### [Exercise aim]
Every line below between the line holding "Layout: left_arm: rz" and the line holding "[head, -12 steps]", inclusive, should be repeated exactly, and all other lines omitted.

=== The records ===

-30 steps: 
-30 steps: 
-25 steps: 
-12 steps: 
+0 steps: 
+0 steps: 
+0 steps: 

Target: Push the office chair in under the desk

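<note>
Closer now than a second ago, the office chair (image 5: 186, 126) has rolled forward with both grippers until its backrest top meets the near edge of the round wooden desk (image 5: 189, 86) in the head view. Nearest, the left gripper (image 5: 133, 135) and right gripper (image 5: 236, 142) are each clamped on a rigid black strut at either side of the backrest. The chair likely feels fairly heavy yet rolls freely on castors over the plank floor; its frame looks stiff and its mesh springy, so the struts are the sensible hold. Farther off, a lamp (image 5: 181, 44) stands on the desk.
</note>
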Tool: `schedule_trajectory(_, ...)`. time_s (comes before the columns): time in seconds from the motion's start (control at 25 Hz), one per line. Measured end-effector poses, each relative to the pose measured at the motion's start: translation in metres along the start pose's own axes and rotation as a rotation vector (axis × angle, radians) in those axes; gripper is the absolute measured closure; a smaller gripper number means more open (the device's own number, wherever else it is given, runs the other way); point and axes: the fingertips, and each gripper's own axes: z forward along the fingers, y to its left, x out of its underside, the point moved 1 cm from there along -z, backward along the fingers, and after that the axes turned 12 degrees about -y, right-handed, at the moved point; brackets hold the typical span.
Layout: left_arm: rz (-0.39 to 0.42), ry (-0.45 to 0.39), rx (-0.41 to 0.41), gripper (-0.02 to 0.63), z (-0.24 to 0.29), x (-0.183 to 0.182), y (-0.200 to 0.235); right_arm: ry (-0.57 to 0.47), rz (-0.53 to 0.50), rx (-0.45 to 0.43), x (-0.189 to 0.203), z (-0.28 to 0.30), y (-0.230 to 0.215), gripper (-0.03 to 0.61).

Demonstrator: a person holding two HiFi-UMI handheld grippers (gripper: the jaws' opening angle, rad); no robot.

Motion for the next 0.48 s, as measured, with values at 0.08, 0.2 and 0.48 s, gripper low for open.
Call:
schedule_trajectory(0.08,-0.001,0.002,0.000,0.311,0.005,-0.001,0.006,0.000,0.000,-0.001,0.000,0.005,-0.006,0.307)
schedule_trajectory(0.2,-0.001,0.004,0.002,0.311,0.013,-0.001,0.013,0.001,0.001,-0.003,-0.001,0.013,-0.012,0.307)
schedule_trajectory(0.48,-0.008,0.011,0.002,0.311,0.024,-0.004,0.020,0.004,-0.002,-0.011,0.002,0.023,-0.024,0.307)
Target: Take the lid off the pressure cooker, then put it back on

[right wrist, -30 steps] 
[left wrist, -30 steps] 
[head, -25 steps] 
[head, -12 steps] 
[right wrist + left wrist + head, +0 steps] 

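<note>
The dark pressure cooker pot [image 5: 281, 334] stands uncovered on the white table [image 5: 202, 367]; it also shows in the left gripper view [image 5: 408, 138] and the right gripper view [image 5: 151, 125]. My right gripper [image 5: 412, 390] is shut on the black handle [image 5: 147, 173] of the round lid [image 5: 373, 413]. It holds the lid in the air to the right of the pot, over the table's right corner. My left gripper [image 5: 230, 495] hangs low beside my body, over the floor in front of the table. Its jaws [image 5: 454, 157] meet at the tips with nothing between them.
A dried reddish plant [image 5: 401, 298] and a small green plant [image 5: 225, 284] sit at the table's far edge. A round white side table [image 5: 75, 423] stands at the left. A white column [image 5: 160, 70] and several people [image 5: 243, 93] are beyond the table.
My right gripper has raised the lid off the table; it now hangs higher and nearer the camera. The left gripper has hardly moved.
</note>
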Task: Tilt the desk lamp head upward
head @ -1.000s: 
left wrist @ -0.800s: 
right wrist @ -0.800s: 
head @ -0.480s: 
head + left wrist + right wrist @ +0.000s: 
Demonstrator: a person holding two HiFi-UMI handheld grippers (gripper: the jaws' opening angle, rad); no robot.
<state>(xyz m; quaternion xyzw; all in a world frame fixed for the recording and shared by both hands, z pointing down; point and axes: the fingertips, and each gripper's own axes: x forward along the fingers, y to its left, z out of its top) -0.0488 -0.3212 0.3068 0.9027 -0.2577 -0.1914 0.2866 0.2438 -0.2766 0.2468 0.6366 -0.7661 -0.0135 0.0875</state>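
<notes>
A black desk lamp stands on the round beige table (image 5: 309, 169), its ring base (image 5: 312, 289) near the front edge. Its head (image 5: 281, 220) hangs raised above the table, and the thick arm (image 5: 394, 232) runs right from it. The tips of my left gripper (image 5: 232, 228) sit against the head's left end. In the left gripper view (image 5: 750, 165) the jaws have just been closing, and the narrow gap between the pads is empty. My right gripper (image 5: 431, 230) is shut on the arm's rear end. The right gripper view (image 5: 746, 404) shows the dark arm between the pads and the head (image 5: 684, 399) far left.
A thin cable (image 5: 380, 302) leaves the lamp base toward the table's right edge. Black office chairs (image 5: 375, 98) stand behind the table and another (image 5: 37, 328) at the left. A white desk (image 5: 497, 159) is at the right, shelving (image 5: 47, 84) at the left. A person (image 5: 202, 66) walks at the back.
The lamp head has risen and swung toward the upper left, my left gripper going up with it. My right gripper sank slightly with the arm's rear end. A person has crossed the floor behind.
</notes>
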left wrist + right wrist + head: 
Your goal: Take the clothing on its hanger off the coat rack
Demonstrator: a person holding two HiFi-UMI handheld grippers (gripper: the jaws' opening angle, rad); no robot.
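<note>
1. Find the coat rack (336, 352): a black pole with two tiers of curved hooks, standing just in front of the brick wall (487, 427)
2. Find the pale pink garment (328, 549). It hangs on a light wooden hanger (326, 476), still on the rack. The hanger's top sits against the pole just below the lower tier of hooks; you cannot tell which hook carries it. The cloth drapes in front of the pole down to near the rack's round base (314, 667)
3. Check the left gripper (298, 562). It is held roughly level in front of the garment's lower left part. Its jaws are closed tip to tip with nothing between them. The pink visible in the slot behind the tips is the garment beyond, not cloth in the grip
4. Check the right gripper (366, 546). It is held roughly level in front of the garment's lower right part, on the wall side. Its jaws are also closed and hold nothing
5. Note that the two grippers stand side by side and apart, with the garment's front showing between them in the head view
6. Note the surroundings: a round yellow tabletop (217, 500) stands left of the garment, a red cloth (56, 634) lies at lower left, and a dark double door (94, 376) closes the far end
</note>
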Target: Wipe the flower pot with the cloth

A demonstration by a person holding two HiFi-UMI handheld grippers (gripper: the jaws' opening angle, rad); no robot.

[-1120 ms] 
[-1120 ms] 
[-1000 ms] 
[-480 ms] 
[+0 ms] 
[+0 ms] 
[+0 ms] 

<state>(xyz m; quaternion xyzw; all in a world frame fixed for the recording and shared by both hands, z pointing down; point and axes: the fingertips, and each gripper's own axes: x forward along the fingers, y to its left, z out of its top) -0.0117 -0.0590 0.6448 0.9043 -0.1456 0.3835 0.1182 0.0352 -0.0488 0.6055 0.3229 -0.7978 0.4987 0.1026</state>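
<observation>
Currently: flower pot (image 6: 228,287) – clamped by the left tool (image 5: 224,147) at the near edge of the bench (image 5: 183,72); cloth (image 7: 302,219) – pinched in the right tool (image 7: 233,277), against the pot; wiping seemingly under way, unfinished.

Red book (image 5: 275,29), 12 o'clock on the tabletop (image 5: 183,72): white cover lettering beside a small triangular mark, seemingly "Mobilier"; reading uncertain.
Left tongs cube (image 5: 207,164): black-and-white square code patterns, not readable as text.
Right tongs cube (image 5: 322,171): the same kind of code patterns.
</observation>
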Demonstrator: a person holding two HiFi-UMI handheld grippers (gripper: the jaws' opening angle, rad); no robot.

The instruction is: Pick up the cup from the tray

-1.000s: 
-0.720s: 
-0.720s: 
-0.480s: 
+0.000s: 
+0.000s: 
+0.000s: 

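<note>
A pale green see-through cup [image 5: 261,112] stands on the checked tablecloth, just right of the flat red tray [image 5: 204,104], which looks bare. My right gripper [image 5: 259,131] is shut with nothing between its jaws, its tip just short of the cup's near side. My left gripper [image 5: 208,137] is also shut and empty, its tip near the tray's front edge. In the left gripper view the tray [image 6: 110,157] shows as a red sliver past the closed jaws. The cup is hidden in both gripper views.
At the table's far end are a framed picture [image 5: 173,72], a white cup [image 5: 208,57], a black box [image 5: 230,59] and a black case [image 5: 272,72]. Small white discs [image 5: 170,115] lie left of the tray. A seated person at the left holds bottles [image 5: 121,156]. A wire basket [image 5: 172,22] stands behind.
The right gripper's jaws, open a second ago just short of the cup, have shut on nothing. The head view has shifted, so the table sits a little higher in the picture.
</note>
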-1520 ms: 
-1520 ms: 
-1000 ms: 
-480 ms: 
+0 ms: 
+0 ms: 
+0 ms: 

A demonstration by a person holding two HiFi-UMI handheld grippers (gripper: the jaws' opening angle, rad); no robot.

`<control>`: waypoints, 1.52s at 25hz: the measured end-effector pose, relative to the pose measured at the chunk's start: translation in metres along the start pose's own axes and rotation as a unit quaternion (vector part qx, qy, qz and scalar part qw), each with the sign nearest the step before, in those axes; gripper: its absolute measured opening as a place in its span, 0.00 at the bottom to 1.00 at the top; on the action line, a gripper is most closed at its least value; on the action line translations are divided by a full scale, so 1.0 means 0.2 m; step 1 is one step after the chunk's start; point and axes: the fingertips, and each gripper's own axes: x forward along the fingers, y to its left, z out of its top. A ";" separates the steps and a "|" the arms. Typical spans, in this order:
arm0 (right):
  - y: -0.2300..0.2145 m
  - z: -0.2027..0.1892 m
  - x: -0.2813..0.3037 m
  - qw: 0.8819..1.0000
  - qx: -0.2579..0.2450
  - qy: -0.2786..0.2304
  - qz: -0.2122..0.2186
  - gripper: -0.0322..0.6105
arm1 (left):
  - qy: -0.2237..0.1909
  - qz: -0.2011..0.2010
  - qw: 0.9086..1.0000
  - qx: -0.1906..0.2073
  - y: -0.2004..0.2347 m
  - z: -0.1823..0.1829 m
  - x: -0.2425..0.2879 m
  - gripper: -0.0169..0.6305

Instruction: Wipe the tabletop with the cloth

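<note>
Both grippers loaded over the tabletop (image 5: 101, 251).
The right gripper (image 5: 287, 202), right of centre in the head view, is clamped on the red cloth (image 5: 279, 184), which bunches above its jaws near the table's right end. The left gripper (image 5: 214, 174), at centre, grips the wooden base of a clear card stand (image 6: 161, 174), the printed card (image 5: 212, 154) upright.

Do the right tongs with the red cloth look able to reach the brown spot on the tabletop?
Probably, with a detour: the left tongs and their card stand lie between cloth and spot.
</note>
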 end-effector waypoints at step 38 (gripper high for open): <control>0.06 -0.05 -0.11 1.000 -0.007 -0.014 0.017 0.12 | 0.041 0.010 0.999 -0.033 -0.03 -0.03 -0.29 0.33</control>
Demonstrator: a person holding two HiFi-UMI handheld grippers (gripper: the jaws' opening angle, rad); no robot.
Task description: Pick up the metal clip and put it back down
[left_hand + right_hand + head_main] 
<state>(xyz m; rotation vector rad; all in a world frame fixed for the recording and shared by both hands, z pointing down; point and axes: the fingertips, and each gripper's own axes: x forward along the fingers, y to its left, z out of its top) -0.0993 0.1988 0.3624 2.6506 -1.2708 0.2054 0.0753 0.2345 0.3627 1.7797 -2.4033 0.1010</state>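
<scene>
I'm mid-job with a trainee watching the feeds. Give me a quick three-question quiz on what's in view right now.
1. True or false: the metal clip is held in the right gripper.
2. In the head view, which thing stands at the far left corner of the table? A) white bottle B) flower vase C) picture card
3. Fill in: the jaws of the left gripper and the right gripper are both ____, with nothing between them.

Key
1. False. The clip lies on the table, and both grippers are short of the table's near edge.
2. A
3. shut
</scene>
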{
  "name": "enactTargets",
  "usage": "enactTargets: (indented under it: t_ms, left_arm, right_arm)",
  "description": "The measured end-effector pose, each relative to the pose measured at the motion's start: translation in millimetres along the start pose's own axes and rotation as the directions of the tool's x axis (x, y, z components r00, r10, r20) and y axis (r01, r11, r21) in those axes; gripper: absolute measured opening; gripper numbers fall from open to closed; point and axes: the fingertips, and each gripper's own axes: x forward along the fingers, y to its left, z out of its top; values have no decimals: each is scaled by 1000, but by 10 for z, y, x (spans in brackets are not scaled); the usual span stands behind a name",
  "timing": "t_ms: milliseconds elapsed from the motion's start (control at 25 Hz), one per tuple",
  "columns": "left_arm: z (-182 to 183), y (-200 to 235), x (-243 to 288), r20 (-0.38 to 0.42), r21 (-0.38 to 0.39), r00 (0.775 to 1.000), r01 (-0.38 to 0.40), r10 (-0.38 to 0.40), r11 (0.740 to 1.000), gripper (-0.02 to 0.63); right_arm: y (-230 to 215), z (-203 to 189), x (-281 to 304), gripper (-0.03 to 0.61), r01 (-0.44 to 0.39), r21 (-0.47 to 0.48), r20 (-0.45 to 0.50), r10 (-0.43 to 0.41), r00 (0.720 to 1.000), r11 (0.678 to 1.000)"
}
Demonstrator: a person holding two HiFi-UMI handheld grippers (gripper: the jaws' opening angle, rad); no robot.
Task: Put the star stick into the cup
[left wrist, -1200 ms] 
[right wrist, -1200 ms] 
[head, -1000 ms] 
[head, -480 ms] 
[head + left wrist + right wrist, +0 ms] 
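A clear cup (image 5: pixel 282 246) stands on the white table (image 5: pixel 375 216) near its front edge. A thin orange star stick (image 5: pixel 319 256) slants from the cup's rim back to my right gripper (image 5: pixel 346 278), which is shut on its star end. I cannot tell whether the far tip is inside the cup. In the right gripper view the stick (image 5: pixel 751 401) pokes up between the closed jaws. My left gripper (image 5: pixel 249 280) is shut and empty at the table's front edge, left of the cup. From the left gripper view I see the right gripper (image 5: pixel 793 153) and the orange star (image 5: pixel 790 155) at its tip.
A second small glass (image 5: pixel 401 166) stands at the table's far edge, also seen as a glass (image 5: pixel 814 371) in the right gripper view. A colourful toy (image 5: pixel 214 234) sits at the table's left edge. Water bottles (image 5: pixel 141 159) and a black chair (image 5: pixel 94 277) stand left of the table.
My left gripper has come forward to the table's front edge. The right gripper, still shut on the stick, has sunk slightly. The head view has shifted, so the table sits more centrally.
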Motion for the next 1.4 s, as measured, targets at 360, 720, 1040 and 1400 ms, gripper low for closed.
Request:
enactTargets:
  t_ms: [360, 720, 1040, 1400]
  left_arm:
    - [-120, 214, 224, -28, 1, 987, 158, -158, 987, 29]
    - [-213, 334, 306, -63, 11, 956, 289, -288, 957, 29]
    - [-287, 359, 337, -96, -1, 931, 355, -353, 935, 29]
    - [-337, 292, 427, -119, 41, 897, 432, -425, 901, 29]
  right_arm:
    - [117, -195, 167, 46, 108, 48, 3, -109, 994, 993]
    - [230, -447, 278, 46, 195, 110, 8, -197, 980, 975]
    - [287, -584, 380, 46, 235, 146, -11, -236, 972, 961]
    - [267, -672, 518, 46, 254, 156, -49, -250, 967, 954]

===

### [Finished task]
Layout: left_arm: rz (-0.39 to 0.42), ry (-0.45 to 0.39), rx (-0.41 to 0.41), gripper (-0.02 to 0.63), z (-0.24 to 0.29), x (-0.183 to 0.182), y (-0.200 to 0.235); right_arm: ry (-0.57 to 0.47), rz (-0.53 to 0.50), rx (-0.45 to 0.43), x (-0.189 to 0.203), z (-0.28 to 0.30), y (-0.230 to 0.215), gripper (-0.03 to 0.61).

Demonstrator: a person holding two HiFi-UMI handheld grippers (gripper: the jaws' opening angle, rad); no robot.

Motion for the next 0.48 s, as measured, with values at 0.08, 0.2 and 0.48 s, gripper low for open.
Call:
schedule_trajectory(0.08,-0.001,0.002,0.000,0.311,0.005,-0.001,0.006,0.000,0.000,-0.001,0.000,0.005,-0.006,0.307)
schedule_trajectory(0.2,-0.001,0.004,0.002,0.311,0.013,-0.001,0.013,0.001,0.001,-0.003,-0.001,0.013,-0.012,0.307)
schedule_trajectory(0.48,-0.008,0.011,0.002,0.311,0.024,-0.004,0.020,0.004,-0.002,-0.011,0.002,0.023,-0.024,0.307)
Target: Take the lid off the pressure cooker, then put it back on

[right wrist, -30 steps] 
[left wrist, -30 steps] 
[head, -25 steps] 
[head, -12 steps] 

With this, the exercise is complete.